To enable debug functionality, bit 31 (Global Enable) should be set in Debug Control and Status Register (DCSR). Bits 0 and 1 in this register are used to enable trace buffer. See the SetDebugControlAndStatus implementation in Listing One. Applications should call DWORD dwOrigDCSR = SetDebugControlAndStatus(DEF_GlobalDebugEnabled, DEF_GlobalDebugEnabled) before setting any breakpoints, then save the result. Before exiting, applications should call SetDebugControlAndStatus(dwOrigDCSR, -1) to restore the DCSR to the original value; see the WinMain function in BreakPointSamples.cpp (available electronically).

There are two data breakpoint registers: DBR0 and DBR1. There is also Data Breakpoint Control Register (DBCON), which lets you configure hardware breakpoints on up to two separate addresses or a single breakpoint on a range of addresses. The breakpoints can be configured for load only, store only, or any (load or store) access type. To set a breakpoint on a range, DBR0 should be set to the address and DBR1 to a mask. The breakpoint is triggered if a program accesses data at the address that matches the value in DBR0 while ignoring bits, which are set in the mask. I implemented an assembly routine SetDataBreakPoint (in AccessCoproc.s), which assigns all three of these registers. Enum XScaleDataBreakpointFlags (in Breakpoint.h) defines configuration values for DBCON, which can be passed as the third argument to the function. For a convenient way to set breakpoints on local variables, use DataBreakPoint. The functions TestWriteBreakpoint, TestReadBreakpoint, and TestRangeBreakpoint in BreakPointSamples.cpp show an example. When a data breakpoint is hit, it generates a data abort exception.

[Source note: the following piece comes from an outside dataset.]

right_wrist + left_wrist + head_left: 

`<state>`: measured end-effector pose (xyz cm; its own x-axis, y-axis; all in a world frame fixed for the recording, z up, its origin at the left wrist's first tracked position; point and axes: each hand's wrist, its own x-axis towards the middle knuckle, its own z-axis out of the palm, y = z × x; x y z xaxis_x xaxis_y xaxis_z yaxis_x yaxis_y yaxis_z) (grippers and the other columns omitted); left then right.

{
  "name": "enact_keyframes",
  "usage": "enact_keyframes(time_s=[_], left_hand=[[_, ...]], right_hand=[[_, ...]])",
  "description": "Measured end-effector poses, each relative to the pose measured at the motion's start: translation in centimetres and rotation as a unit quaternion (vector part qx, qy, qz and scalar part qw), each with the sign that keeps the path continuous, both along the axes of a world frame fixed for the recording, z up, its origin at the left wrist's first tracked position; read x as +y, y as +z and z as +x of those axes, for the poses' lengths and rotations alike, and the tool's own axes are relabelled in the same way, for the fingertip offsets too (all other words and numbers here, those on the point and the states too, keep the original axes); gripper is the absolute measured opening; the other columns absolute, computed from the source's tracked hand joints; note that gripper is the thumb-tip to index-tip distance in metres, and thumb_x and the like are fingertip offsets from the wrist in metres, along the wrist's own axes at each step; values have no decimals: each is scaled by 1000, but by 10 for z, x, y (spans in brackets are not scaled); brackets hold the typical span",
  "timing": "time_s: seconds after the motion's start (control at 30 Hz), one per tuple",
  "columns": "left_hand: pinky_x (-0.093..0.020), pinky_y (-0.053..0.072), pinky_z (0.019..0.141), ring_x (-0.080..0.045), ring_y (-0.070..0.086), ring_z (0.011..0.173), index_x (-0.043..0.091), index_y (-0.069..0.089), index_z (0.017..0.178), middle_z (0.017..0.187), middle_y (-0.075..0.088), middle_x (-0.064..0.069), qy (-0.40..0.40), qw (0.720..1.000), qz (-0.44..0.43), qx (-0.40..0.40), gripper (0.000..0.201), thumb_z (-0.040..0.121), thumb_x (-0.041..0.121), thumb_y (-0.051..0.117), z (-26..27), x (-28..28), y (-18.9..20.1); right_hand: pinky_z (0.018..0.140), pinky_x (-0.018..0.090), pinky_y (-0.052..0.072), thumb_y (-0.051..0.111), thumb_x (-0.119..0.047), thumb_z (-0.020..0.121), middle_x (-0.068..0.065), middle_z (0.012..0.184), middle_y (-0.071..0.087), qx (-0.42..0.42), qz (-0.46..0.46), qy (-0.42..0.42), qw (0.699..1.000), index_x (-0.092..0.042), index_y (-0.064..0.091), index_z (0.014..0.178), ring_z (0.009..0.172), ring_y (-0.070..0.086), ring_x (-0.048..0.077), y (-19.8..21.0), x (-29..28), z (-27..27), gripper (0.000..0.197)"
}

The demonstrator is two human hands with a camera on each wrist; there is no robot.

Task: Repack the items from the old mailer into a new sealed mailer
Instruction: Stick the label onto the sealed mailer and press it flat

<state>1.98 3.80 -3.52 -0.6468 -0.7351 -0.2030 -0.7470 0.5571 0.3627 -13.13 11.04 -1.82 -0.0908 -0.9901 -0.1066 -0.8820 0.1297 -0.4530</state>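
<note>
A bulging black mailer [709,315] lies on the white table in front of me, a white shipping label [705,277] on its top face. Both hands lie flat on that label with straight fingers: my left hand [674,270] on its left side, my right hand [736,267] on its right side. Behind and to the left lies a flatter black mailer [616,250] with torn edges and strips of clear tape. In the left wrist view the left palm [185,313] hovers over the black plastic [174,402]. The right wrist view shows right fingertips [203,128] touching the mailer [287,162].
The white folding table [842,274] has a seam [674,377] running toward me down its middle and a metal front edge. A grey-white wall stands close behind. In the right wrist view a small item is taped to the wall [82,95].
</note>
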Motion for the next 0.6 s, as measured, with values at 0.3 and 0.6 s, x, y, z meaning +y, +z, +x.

The Instruction Breakpoint Address and Control Registers IBCR0 and IBCR1 can be used to set breakpoints on code execution at a specific address. Usually, debuggers insert a special instruction into the program to implement a code breakpoint. This lets you set an unlimited number of breakpoints. But this method does not work with code located in ROM or Flash. In these cases, the hardware-supported instruction breakpoints come in handy; however, there are only two of them. Unfortunately, instruction breakpoints appear to be useless because they generate a "prefetch abort" exception, which is not passed to the __try/__except handler or a debugger.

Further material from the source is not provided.